I have a class which primarily contains the three dicts:

class KB(object):

  def __init__(self):

    # key:str value: list of str
    linear_patterns = defaultdict(list)

    # key:str value: list of str        
    nonlinear_patterns = defaultdict(list)

    # key: str value: dict
    pattern_meta_info = {}

def __initialize(self):
    # the 3 dicts are populated 

The size of the 3 dicts are below:

linear_patterns: 100,000
non_linear_patterns: 900,000
pattern_meta_info: 700,000

After the program is run and done, it takes about 15 seconds to release the memory. When I reduces the number of the dict sizes above by loading less data in initialization, the memory release is faster, so I judge it's due to these dict sizes that cause memory release slower. The total program takes about 8G memory. Also, after the dicts are built, all operations are lookup, no modifications.
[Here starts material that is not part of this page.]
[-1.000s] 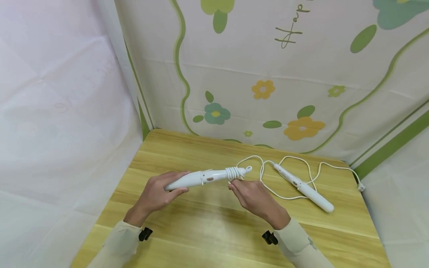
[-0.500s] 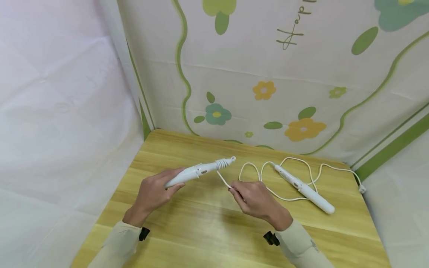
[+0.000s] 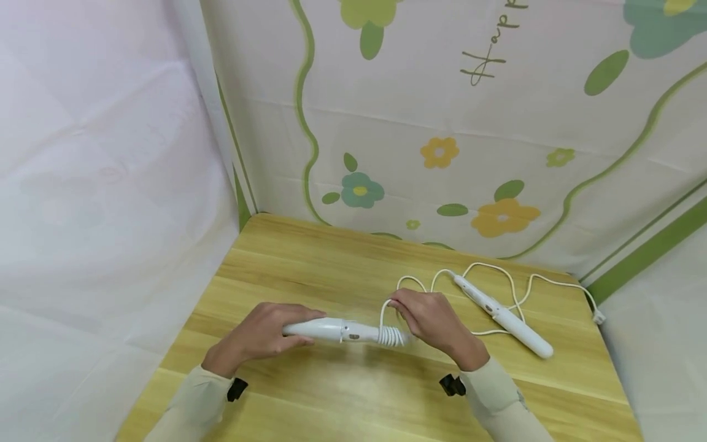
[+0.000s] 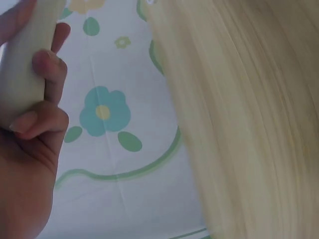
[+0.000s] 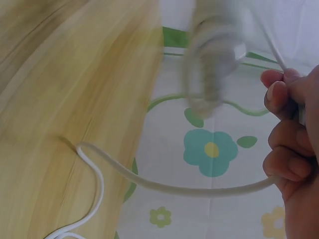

Is there a way to use cython to optimize the 3 data structures above, especially in terms of memory usage? Is there a similar cython dictionary that can replaces the python dicts?

  • 6,029
  • 8
  • 42
  • 76
  • 1
    if your dict is going to contain python objects, then probably you aren't going to beat `dict` which is already implemented in C btw. You could potentially write your own hash-map implementation depending on the nature of your data. E.g., Python `str` objects and `int` objects are highly space inefficienct compared to similar C primitives, e.g. `sys.getsizeof('')` and `sys.getsizeof(1)` – juanpa.arrivillaga Feb 09 '22 at 20:46
  • @juanpa.arrivillaga "own hash-map implementation": use cython or python? I don't have much cython experience, but I can learn if it helps here. – marlon Feb 09 '22 at 21:00
  • If you don't need all the data all the time, you can use generator functions https://stackoverflow.com/questions/231767/what-does-the-yield-keyword-do/69427199#69427199 – ToTamire Feb 09 '22 at 21:20
  • You might be able to use C++ `map` or `unordered_map` instead of the Python dict. The one thing that might catch you out - Python strings can be shared (so a string that appears multiple times need not take up more memory) while C++ strings won't be – DavidW Feb 09 '22 at 21:24
  • @DavidW How to use C++ map in python code? – marlon Feb 09 '22 at 21:58
  • @marlon: There are existing wrappers for C++ standard library classes. See [the docs](https://cython.readthedocs.io/en/latest/src/userguide/wrapping_CPlusPlus.html#standard-library). In theory, `std::unordered_map` is what you'd want (it's average case `O(1)` for lookup/insertion/deletion, where `std::map` is `O(log n)` for all operations), but in practice, from what I've seen, `std::unordered_map` isn't well-optimized in most implementations (possibly spec constrained), and usually doesn't beat `std::map` by much. – ShadowRanger Feb 11 '22 at 13:44

1 Answers1


It seems unlikely that a different dictionary or object type would change much. Destructor performance is dominated by the memory allocator. That will be roughly the same unless you switch to a different malloc implementation.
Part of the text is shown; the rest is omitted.